Si los españoles no se hubieran dejado arrastrar por la histeria, la intolerancia, el excesivo legalismo y la falta de sentido común, este artículo sería un recordatorio de obviedades que yo no recomendaría leer. Pero tal y como están las cosas, pocos momentos habrá más oportunos para refrescar la declaración de independencia norteamericana; sobre todo porque no conozco españoles que la condenen; ergo, no toda secesión debe de ser mala.
Lo primero es que la Declaración es muy corta. Los principales argumentos son del tipo de invocar el derecho natural y el derecho divino; poner por testigo a Dios y al resto de la humanidad. También hay otros argumentos detallados, de los cuales los redactores hacen un listado.

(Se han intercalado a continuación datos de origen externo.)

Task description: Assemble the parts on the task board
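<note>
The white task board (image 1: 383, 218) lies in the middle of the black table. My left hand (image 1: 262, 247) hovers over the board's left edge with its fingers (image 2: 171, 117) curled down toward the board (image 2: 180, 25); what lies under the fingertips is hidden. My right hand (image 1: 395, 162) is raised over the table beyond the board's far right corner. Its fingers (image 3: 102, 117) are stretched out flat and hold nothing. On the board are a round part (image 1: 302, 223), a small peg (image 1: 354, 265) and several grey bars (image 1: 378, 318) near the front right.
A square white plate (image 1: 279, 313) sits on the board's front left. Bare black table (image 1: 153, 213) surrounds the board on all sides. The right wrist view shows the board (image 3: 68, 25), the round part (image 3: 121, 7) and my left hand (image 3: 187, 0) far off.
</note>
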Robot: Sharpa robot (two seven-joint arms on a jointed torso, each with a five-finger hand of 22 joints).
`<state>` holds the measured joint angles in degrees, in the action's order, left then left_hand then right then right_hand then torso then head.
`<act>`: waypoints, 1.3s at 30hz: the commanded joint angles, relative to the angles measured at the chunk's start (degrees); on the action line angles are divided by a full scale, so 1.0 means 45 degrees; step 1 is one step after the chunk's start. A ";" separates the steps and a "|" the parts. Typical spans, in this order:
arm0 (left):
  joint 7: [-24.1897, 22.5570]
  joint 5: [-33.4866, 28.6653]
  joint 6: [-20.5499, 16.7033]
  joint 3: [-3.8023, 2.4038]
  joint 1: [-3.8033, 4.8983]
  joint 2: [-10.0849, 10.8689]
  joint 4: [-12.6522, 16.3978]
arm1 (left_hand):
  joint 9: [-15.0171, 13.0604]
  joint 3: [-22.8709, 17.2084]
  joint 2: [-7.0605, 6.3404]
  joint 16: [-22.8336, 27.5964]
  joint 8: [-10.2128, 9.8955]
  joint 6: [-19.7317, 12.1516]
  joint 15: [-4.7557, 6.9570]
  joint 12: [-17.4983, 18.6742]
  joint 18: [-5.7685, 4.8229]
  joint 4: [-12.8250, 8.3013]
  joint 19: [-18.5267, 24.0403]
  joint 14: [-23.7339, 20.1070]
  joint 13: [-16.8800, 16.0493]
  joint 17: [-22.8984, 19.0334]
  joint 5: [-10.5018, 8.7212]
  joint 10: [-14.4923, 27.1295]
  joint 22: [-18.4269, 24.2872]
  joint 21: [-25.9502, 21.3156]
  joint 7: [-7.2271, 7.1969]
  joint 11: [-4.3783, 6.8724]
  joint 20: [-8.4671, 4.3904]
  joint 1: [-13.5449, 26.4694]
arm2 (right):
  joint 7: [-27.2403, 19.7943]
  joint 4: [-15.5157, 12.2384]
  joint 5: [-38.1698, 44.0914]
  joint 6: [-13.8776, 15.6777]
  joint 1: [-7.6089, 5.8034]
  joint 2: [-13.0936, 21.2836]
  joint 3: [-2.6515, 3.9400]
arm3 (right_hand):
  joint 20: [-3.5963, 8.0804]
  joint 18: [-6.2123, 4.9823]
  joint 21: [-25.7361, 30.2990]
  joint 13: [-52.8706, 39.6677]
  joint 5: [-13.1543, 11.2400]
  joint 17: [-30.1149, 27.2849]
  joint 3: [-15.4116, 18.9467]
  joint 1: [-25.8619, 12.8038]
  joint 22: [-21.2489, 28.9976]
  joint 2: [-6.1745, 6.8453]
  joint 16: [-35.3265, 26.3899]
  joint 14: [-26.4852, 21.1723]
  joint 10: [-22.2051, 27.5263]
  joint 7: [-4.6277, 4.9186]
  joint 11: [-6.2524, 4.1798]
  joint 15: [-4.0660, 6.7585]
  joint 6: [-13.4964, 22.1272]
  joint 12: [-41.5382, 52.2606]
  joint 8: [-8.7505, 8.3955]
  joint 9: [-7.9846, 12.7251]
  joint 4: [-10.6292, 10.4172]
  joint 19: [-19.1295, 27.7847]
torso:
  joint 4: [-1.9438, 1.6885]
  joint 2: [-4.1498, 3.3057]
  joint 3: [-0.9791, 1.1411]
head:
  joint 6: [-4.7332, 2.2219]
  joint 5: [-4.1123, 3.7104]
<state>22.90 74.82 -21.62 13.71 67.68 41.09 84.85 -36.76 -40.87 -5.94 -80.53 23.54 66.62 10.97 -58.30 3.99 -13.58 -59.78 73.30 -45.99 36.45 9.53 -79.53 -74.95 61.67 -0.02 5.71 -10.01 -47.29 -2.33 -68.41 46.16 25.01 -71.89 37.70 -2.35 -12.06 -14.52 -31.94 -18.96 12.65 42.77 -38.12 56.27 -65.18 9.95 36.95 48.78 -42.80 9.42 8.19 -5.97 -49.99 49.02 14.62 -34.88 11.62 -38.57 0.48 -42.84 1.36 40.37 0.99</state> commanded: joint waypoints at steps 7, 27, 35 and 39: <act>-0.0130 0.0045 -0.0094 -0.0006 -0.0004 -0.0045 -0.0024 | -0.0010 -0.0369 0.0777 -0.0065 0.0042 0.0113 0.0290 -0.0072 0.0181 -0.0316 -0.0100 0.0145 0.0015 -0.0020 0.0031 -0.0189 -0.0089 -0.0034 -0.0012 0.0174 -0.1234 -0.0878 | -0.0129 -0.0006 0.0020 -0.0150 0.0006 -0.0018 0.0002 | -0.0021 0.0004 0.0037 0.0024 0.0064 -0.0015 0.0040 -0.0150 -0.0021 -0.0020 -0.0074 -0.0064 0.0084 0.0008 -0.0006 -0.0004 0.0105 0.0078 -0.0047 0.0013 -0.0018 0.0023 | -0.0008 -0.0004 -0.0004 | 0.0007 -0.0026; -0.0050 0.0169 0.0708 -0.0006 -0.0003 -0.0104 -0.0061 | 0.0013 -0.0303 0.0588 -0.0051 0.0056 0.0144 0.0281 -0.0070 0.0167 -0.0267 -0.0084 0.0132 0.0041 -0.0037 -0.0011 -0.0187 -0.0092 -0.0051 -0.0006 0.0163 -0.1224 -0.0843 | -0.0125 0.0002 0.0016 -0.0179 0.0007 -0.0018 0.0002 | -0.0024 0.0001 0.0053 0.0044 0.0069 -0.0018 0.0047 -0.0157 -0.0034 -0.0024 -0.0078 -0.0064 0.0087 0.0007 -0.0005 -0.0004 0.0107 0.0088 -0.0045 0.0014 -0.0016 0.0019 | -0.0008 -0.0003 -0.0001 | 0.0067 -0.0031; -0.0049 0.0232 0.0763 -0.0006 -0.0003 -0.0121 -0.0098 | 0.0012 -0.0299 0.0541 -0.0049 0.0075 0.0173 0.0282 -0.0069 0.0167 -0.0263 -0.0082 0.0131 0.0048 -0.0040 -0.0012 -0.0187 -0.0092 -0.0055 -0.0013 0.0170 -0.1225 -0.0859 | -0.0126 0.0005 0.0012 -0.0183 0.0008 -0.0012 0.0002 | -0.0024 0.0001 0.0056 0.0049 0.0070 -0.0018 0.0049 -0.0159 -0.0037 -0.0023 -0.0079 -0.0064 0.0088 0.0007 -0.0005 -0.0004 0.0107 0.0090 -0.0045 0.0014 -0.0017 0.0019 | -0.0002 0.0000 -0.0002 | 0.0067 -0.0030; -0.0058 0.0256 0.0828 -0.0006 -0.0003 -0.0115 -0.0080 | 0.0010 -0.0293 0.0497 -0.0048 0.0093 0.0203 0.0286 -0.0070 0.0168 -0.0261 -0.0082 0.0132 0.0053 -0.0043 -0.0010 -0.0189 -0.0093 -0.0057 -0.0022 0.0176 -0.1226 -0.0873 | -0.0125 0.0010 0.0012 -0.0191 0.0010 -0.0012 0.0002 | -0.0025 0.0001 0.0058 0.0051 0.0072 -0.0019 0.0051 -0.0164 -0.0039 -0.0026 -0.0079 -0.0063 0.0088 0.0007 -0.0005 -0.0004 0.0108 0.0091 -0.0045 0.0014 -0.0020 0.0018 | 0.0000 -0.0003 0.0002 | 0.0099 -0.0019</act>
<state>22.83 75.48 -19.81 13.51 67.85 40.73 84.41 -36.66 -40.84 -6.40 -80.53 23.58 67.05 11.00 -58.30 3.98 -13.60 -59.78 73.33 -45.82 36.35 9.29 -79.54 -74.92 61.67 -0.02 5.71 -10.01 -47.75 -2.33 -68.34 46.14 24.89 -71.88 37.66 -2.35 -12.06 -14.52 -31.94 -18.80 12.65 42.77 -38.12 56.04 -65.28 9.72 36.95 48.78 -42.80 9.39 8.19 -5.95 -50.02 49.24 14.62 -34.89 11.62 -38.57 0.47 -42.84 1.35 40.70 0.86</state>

Son del tipo de tener que pagar impuestos no consentidos, carecer de representación en Westminster, soportar las dificultades diversas que el rey Jorge III ponía a sus parlamentos coloniales, negarse a sancionar leyes de los mismos, acuartelar tropas en tiempo de paz y otras “desfeitas” por el estilo.
Se notará que en aquellos tiempos, ningún impuesto en Francia, España o Portugal se cobraba pidiendo el consentimiento de los afectados; no se torpedeaba a las asambleas regionales (o equivalentes), porque ni siquiera existían; las Cortes españolas apenas se reunían y los Estados Generales franceses, nunca. Los reyes de Prusia o España estacionaban a sus tropas donde y cuando querían. Sólo ellos podían hacer leyes. Sólo determinados puertos (y no gallegos) podían comerciar con América. Y así sucesivamente. En resumen, bastante más oprimida estaba la gente de Galicia, Alentejo o Prusia que los colonos norteamericanos y no por ello se independizaban. Probablemente y en el fondo, los colonos norteamericanos se independizaron más porque habían madurado políticamente que por el peso de sus argumentos. Y la torpeza de Londres (con excepciones, como Burke) añadió leña al fuego.
Tampoco estará de más recordar que George Washington, indiscutiblemente un gran político, fue un rico terrateniente, propietario de esclavos, que en el conflicto Franco-Británico por el control sobre el Canadá, famoso por “El Último Mohicano”, se distinguió luchando en el lado inglés.
Que la independencia norteamericana fue ilegal —como tantas—, va de suyo; cosa distinta es que fuera ilegítima. Cuando el legislador, o sea, Westminster, dictó leyes para atajar el asunto (las Coercive Acts), los colonos las desobedecieron, tiraron el té al mar (el famoso Boston Tea Party) y boicotearon los productos británicos (al revés que aquí, que se boicotean los catalanes). Además, acudieron a la violencia. Y no respetaron debidamente a quienes no querían independizarse: la declaración de independencia la firman todas las Trece Colonias, pero la guerra de independencia tuvo algo de guerra civil (lo que se repetiría luego en Hispanoamérica, por cierto), y la cantidad de súbditos británicos leales que luego tuvo que exiliarse fue grande. Y no sólo ellos; también extranjeros y ex-esclavos emigraron al británico Dominio del Canadá, en cantidad suficiente como para crear en él la provincia de New Brunswick.
¿Es la independencia lo mejor para los catalanes? Depende; yo no lo sé; ellos sabrán. Pero sé cómo se escribe la historia. (Y eso que hoy no nos toca revisar la de España).